> Task brief: Where the records below show a line containing "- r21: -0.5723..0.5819", start copying; end with the line containing "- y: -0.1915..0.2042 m", and copy it too.

(Dataset extract)

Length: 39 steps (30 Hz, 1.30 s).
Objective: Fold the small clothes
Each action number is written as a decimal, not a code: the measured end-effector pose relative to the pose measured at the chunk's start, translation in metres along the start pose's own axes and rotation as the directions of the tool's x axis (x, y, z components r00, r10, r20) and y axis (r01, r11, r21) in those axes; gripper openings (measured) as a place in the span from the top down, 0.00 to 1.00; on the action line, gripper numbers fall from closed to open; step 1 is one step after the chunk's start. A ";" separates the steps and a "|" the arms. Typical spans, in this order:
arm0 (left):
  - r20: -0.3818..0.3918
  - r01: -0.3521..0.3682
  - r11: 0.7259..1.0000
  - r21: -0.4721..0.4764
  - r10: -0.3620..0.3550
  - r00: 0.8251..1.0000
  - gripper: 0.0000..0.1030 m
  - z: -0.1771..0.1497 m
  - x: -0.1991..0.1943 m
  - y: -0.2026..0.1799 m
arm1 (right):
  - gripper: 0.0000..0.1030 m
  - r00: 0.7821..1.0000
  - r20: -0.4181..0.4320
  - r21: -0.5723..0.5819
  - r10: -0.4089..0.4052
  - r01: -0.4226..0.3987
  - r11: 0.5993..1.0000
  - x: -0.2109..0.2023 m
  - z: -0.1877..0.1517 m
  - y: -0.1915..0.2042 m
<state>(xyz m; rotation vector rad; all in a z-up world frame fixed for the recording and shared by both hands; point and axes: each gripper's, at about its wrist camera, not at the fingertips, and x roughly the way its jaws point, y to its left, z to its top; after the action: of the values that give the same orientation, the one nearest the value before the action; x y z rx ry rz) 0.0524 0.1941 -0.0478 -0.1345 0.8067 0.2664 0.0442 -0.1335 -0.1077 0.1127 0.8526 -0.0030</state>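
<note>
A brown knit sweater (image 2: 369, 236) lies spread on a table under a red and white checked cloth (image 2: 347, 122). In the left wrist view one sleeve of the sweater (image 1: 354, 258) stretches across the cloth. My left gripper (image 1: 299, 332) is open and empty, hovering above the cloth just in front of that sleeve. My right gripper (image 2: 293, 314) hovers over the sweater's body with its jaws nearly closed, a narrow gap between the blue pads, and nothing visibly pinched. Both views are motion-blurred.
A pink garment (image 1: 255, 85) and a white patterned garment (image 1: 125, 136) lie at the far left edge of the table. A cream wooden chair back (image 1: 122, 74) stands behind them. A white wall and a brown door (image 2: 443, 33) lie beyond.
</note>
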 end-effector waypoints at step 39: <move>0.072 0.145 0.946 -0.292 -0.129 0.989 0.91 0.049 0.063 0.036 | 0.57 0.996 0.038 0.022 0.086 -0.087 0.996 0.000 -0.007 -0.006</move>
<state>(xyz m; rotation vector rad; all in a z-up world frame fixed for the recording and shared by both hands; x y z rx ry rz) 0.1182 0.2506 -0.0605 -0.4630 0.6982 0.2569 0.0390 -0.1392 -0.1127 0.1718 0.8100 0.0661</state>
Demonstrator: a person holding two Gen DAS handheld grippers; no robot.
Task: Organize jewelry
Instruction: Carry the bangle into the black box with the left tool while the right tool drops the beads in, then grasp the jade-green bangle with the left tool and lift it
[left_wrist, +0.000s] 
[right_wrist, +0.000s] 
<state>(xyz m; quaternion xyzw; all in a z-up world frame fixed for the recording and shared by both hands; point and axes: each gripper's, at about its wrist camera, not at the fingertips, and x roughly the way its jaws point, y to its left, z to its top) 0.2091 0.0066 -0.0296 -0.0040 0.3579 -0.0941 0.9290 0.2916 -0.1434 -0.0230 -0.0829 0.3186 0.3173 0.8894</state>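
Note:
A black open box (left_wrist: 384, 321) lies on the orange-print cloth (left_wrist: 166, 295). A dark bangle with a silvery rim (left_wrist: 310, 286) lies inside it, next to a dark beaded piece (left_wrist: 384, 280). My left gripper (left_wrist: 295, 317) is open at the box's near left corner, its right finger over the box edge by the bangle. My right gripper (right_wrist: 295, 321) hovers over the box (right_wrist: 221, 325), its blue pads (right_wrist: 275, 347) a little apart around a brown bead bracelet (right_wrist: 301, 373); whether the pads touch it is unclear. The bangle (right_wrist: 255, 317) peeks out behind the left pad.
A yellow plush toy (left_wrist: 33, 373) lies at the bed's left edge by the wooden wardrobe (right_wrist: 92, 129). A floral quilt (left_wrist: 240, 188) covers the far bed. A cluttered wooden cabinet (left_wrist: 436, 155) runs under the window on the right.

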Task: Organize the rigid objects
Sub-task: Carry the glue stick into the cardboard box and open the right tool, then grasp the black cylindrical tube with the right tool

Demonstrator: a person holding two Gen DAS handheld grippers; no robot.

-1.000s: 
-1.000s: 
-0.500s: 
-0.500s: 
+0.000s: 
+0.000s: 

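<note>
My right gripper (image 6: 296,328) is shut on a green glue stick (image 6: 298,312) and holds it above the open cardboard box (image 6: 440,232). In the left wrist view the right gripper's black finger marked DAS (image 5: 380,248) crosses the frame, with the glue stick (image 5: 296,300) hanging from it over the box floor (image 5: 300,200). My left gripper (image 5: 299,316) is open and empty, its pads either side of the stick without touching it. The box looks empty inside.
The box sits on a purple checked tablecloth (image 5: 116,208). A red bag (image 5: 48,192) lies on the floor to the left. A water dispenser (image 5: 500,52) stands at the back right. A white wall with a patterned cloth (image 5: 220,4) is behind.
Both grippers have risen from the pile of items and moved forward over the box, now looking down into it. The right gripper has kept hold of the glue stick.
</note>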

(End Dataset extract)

> Solution to this task:
  - r21: -0.5723..0.5819
  - r10: -0.4089..0.4052
  - r01: -0.4226..0.3987
  - r11: 0.5993..1.0000
  - x: -0.2109..0.2023 m
  - z: -0.1877..0.1517 m
  - y: -0.1915..0.2042 m

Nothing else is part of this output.